ASSIGNMENT: Word for word, give the listing below again.

RECORDED DATA:
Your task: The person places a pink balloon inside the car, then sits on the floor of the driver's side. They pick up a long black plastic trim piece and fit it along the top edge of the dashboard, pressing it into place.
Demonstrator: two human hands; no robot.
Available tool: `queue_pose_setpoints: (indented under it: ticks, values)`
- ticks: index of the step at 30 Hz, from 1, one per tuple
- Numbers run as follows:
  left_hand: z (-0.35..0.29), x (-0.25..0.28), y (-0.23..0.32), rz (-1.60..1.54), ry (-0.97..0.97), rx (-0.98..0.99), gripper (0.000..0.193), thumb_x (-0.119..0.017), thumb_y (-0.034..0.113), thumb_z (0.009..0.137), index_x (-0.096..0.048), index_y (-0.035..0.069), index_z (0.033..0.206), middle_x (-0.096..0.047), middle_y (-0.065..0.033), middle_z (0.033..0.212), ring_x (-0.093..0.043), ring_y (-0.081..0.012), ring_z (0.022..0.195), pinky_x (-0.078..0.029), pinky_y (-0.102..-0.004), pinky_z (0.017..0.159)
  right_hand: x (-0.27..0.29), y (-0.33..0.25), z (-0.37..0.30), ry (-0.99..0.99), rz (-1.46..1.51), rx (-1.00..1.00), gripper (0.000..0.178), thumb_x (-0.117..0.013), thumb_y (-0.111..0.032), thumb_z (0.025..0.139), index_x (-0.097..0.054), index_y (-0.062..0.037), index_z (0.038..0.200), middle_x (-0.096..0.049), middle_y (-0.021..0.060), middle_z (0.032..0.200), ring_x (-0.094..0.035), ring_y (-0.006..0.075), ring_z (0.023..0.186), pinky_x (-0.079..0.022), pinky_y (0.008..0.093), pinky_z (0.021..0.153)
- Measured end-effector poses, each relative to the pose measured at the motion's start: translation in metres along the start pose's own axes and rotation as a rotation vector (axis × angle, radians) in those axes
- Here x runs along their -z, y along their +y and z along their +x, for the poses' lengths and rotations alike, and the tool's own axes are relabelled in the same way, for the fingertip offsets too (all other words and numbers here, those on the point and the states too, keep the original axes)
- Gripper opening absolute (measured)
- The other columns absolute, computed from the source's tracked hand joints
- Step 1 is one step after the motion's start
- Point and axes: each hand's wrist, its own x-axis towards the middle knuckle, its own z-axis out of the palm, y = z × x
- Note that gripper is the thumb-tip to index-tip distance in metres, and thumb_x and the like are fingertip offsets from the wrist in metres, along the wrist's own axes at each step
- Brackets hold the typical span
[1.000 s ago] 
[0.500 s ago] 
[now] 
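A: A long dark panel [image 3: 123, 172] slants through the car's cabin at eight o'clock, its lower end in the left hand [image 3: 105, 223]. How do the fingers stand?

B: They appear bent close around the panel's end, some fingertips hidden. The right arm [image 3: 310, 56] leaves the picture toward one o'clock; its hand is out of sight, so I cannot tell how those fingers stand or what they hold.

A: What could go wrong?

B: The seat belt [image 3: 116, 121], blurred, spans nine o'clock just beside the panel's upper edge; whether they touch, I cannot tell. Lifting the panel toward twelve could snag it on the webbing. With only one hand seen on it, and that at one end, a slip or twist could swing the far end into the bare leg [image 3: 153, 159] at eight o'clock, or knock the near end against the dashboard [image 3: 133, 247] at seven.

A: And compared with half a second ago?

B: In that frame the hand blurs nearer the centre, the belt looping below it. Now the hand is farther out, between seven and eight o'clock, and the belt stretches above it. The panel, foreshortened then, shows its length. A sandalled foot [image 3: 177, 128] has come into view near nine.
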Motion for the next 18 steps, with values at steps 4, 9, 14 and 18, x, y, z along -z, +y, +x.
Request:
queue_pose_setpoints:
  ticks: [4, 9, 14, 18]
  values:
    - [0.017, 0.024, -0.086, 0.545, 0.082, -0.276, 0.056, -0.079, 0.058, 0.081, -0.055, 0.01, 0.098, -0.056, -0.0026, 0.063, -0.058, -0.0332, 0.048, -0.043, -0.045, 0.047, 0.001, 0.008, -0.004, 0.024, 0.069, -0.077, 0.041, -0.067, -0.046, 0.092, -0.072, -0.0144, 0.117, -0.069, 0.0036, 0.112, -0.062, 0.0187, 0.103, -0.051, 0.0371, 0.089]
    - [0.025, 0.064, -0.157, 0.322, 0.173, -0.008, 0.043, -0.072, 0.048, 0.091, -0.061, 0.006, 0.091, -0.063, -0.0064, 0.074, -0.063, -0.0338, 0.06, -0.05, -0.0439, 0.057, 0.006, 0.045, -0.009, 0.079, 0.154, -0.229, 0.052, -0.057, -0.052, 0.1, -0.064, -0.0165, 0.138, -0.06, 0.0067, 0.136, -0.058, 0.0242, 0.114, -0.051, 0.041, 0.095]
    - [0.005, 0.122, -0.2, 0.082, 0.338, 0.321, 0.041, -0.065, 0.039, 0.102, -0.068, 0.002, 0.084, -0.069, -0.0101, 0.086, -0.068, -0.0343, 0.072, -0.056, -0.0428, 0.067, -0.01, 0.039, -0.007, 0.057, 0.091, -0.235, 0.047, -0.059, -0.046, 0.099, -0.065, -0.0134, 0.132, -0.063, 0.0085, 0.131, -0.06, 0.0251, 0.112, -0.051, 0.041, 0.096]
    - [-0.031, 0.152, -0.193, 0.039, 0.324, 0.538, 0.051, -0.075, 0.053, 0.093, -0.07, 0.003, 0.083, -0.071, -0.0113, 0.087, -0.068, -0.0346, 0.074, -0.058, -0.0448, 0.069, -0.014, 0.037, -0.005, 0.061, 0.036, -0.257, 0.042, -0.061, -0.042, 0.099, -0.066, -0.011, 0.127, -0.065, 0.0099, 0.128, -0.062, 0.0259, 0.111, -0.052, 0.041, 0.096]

EXERCISE RESULT:
Your task: The person places a pink balloon inside the car, then sits on the floor of the driver's side. They pick up a long black plastic trim piece and fit it along the top edge of the dashboard, pressing it into place.
Demonstrator: two human hands; no robot.
Available tool: `queue_pose_setpoints: (indented under it: ticks, values)`
- ticks: index of the step at 30 Hz, from 1, one per tuple
- Numbers run as follows:
  left_hand: z (-0.35..0.29), x (-0.25..0.28), y (-0.23..0.32), rz (-1.60..1.54), ry (-0.97..0.97), rx (-0.98..0.99), gripper (0.000..0.193), thumb_x (-0.119..0.017), thumb_y (-0.034..0.113), thumb_z (0.009..0.137), index_x (-0.096..0.048), index_y (-0.035..0.069), index_z (0.033..0.206), middle_x (-0.096..0.047), middle_y (-0.065..0.033), middle_z (0.033..0.212), ring_x (-0.093..0.043), ring_y (-0.081..0.012), ring_z (0.022..0.195), pinky_x (-0.078..0.029), pinky_y (-0.102..-0.004), pinky_z (0.017..0.159)
  right_hand: x (-0.27..0.29), y (-0.33..0.25), z (-0.37..0.30), ry (-0.99..0.99), rz (-1.46..1.51), rx (-1.00..1.00), gripper (0.000..0.178), thumb_x (-0.117..0.013), thumb_y (-0.111..0.032), thumb_z (0.025..0.139), index_x (-0.097..0.054), index_y (-0.062..0.037), index_z (0.038..0.200), middle_x (-0.096..0.049), middle_y (-0.021..0.060), middle_z (0.032..0.200), ring_x (-0.094..0.035), ring_y (-0.006..0.075), ring_z (0.023..0.186), pinky_x (-0.079..0.022), pinky_y (0.008..0.093), pinky_z (0.021..0.153)
- Measured end-effector poses, each relative to the pose measured at the motion's start: translation in metres along the start pose's own axes and rotation as a rotation vector (axis × angle, radians) in those axes
- Here x runs along their -z, y along their +y and z along their +x, for the poses' lengths and rotations alike, and the tool's own axes are relabelled in the same way, for the fingertip offsets too (all other words and numbers here, those on the point and the states too, keep the original axes)
- Gripper opening absolute (measured)
- The other columns absolute, computed from the source's tracked hand joints
- Step 1 is one step after the motion's start
- Point and axes: each hand's wrist, its own x-axis towards the middle knuckle, its own z-axis out of the palm, y = z × x
- Note that gripper is the thumb-tip to index-tip distance in metres, and thumb_x and the like are fingertip offsets from the wrist in metres, along the wrist's own axes at each step
- Brackets hold the typical span
[1.000 s ago] 
[0.500 s ago] 
[now] 
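A: A long dark panel [image 3: 123, 172] slants through the car's cabin at eight o'clock, its lower end in the left hand [image 3: 105, 223]. How do the fingers stand?

B: They appear bent close around the panel's end, some fingertips hidden. The right arm [image 3: 310, 56] leaves the picture toward one o'clock; its hand is out of sight, so I cannot tell how those fingers stand or what they hold.

A: What could go wrong?

B: The seat belt [image 3: 116, 121], blurred, spans nine o'clock just beside the panel's upper edge; whether they touch, I cannot tell. Lifting the panel toward twelve could snag it on the webbing. With only one hand seen on it, and that at one end, a slip or twist could swing the far end into the bare leg [image 3: 153, 159] at eight o'clock, or knock the near end against the dashboard [image 3: 133, 247] at seven.

A: And compared with half a second ago?

B: In that frame the hand blurs nearer the centre, the belt looping below it. Now the hand is farther out, between seven and eight o'clock, and the belt stretches above it. The panel, foreshortened then, shows its length. A sandalled foot [image 3: 177, 128] has come into view near nine.
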Motion for the next 18 steps, with values at steps 4, 9, 14 and 18, x, y, z along -z, +y, +x.
Request:
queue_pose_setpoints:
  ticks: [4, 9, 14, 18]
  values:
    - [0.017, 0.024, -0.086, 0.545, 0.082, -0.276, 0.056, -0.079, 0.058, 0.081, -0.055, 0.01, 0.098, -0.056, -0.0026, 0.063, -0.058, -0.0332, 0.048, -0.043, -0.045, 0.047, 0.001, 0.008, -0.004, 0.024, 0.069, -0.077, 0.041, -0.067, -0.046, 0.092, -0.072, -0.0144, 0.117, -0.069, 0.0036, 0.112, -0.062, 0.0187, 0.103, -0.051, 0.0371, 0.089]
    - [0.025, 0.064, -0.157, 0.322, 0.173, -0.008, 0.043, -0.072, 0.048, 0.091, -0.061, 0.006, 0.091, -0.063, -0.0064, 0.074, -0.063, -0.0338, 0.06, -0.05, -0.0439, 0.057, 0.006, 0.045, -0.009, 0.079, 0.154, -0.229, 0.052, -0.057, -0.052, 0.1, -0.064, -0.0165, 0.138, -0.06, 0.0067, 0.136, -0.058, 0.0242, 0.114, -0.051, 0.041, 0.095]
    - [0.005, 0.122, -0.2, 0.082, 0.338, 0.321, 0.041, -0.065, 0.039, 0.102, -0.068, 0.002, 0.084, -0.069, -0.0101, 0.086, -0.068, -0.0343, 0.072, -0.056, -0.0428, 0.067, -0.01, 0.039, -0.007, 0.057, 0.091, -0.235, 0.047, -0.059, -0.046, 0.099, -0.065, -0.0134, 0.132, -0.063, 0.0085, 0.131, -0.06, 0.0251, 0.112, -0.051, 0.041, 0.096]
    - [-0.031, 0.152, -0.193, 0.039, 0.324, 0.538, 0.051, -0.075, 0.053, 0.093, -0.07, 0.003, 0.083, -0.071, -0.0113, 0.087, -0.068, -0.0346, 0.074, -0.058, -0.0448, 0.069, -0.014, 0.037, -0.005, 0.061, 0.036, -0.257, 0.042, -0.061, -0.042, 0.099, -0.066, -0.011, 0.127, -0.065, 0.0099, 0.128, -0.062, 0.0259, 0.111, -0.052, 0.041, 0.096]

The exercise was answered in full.